_DIRECTIONS_.
The whole listing that follows, pictures excepted, should be printed again exactly as given.
GIVEN INFORMATION below:
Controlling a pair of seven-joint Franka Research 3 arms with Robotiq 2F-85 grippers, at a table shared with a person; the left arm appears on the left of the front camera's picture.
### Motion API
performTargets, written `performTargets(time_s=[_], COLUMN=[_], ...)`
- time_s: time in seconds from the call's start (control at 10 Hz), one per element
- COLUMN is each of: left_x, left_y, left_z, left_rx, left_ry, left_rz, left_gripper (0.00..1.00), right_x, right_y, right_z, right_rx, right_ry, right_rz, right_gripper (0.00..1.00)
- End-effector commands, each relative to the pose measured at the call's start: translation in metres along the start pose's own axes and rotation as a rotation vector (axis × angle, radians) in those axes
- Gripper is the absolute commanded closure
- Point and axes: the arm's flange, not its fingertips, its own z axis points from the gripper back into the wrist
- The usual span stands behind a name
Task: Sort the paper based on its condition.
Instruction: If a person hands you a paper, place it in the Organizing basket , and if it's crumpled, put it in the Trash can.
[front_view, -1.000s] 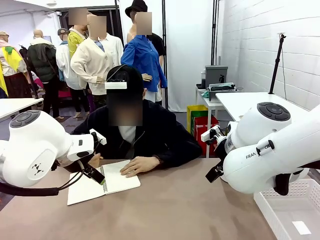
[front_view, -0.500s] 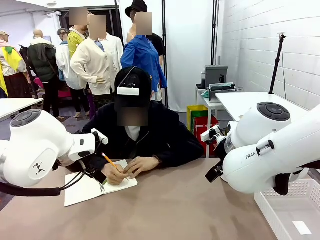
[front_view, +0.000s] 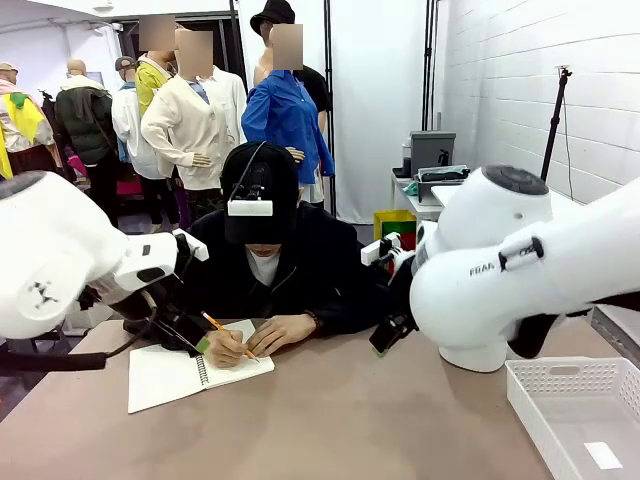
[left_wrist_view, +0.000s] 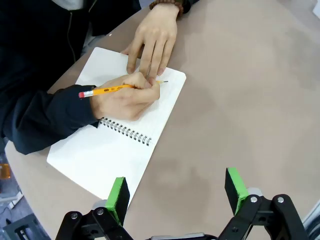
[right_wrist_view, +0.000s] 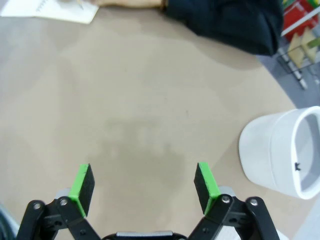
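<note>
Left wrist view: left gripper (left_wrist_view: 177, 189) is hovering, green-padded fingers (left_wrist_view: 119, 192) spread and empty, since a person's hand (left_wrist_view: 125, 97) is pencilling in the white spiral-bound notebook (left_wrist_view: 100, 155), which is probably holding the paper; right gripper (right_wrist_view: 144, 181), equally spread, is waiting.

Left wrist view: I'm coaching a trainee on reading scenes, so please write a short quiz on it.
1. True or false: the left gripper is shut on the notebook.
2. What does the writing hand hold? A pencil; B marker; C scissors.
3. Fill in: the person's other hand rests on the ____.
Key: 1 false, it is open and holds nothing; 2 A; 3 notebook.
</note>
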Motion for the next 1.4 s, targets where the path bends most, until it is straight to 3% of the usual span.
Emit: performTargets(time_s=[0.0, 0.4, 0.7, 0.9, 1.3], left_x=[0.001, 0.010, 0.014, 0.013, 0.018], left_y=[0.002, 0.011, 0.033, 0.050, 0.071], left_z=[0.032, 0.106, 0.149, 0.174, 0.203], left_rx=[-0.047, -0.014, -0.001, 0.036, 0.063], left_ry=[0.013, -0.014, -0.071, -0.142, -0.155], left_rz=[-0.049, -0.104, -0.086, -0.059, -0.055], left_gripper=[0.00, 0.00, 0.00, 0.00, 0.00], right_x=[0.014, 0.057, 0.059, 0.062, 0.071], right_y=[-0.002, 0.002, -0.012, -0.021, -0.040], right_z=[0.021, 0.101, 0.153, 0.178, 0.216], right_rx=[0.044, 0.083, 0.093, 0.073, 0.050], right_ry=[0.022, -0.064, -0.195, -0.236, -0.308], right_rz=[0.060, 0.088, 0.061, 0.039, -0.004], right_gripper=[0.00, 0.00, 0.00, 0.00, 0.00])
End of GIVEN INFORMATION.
_OUTPUT FOR THIS TASK_.
Controlling a pair of seven-joint Franka Research 3 arms with Robotiq 2F-85 grippers, at a table shared with a person; the left arm appears on the left of the front camera's picture.
### Motion API
performTargets, written `performTargets(time_s=[_], COLUMN=[_], ...)`
- time_s: time in seconds from the call's start (control at 10 Hz), one per element
- COLUMN is each of: left_x, left_y, left_z, left_rx, left_ry, left_rz, left_gripper (0.00..1.00), right_x, right_y, right_z, right_rx, right_ry, right_rz, right_gripper (0.00..1.00)
- End-effector commands, each relative to the pose measured at the call's start: translation in metres along the start pose's own axes and rotation as a rotation vector (axis × angle, radians) in those axes
- Gripper is the absolute commanded closure
- Point and axes: the arm's flange, not its fingertips, its own z axis points from the gripper back into the wrist
- The usual span stands behind a name
Task: Sort the paper based on its condition.
Instruction: If a person hands you a paper, place it in the Organizing basket , and if it's crumpled, put it in the Trash can.
[front_view, -1.000s] 
[front_view, -0.500s] 
[front_view, +0.000s] 
[left_wrist_view, +0.000s] 
[right_wrist_view, +0.000s] 
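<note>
Left wrist view: left gripper (left_wrist_view: 177, 189) is hovering, green-padded fingers (left_wrist_view: 119, 192) spread and empty, since a person's hand (left_wrist_view: 125, 97) is pencilling in the white spiral-bound notebook (left_wrist_view: 100, 155), which is probably holding the paper; right gripper (right_wrist_view: 144, 181), equally spread, is waiting.

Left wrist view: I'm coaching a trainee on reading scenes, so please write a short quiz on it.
1. True or false: the left gripper is shut on the notebook.
2. What does the writing hand hold? A pencil; B marker; C scissors.
3. Fill in: the person's other hand rests on the ____.
Key: 1 false, it is open and holds nothing; 2 A; 3 notebook.
</note>
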Motion for the next 1.4 s, targets where the path bends most, until it is straight to 3% of the usual span.
Emit: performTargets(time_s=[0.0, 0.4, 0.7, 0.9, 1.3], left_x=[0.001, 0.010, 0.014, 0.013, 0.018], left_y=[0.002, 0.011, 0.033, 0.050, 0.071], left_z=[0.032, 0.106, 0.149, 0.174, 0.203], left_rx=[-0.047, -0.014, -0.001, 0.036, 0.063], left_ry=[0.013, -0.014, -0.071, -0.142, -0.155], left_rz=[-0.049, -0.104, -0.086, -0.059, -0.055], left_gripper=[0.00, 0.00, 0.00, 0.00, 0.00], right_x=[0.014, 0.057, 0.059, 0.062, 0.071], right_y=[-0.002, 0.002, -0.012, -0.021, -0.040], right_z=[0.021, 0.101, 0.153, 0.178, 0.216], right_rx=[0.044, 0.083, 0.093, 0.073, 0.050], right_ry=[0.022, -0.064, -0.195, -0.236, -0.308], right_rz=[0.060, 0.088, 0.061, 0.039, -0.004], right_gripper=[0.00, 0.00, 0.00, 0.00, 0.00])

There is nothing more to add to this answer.